Comment by Marc Johnson [ 23/Jun/17 ]

Jakub Skoczen

This is likely similar in nature to the aggregation feature of the RAML module builder that is currently being worked on. I think it is likely that the business logic modules will need to understand CQL.

Once we separate out the included records from the main record in responses, if we want to be able to refer to properties in the included records, we will likely need a way of addressing them (and probably change the way we address the primary record in business logic interfaces) and for splitting the CQL up into multiple CQL queries for each dependent interface.

For filtering, we need a way of applying the results of the filter on included records to the primary records. For sorting this likely becomes more involved, as I imagine the PostgreSQL CQL implementation likely does a sort across all records and then finds the appropriate page, I don't think we'll be able to do that when sorting on a property of an associated record).

Comment by Mike Taylor [ 23/Jun/17 ]

This sounds right to me. But the tools are all there, is ought to be easy enough. You can parse the initial CQL string to get a tree of nodes, then pick out which subtrees need to be addressed to which modules, and then decompile those subtrees into their own CQL strings ready to be passed into the servant modules.

Comment by shale99 [ 27/Jun/17 ]

Mike Taylor - just want to make sure i am following, the problem is requesting a sort for items using a field that exists in the materialTypes entry (name) that does not exist in the items object?

Comment by Mike Taylor [ 27/Jun/17 ]

Yes, exactly. We want to sort Items by materialTypeName, but the Item record only contains materialTypeId.

Comment by shale99 [ 27/Jun/17 ]

will i get egged if i refer us back to the biz logic key (how about a biz_logic_key-uuid combo?), but seriously, i dont really know how to do this correctly.
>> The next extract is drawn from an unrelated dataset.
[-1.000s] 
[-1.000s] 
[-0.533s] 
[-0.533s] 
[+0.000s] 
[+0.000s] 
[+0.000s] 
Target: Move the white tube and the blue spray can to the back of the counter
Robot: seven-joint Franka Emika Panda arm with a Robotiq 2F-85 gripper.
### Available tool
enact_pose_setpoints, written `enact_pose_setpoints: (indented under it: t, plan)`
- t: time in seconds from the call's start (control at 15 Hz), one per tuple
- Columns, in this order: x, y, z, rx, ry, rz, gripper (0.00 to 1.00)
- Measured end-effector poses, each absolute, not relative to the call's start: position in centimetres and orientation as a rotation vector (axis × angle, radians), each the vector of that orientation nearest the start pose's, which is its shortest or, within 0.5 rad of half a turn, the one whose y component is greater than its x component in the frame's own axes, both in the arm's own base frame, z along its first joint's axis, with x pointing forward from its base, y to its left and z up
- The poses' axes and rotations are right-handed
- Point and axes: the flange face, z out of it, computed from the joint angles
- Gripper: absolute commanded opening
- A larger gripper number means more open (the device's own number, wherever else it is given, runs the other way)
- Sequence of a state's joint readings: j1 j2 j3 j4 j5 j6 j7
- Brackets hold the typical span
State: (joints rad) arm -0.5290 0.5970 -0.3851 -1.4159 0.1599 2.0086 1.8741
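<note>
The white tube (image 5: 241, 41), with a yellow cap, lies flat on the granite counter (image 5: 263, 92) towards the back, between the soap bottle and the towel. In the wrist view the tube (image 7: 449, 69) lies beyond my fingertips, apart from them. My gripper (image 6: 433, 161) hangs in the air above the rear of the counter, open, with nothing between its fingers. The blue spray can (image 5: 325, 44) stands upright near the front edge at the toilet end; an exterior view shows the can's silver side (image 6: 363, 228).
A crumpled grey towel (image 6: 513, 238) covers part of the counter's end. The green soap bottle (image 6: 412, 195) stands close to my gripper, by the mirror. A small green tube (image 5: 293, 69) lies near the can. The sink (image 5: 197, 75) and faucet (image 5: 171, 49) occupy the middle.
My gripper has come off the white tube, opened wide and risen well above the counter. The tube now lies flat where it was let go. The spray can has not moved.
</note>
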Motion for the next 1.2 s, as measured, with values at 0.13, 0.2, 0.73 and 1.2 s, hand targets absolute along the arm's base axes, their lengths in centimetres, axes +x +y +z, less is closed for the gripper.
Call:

if i have 4 material types in the system and 1 million items.
lets say
1 book - with a uuid 1111...
1 article - with a uuid 444...
1 dvd - with a uuid 555...
999k videos - with a uuid 222...

how can i sort those if i have uuids in no sepcific order in the items table - what query do i generate to first sort by 111, 444, 555 and then 222 on the items? i cant first query the items and then sort those as those records may only contain videos for example...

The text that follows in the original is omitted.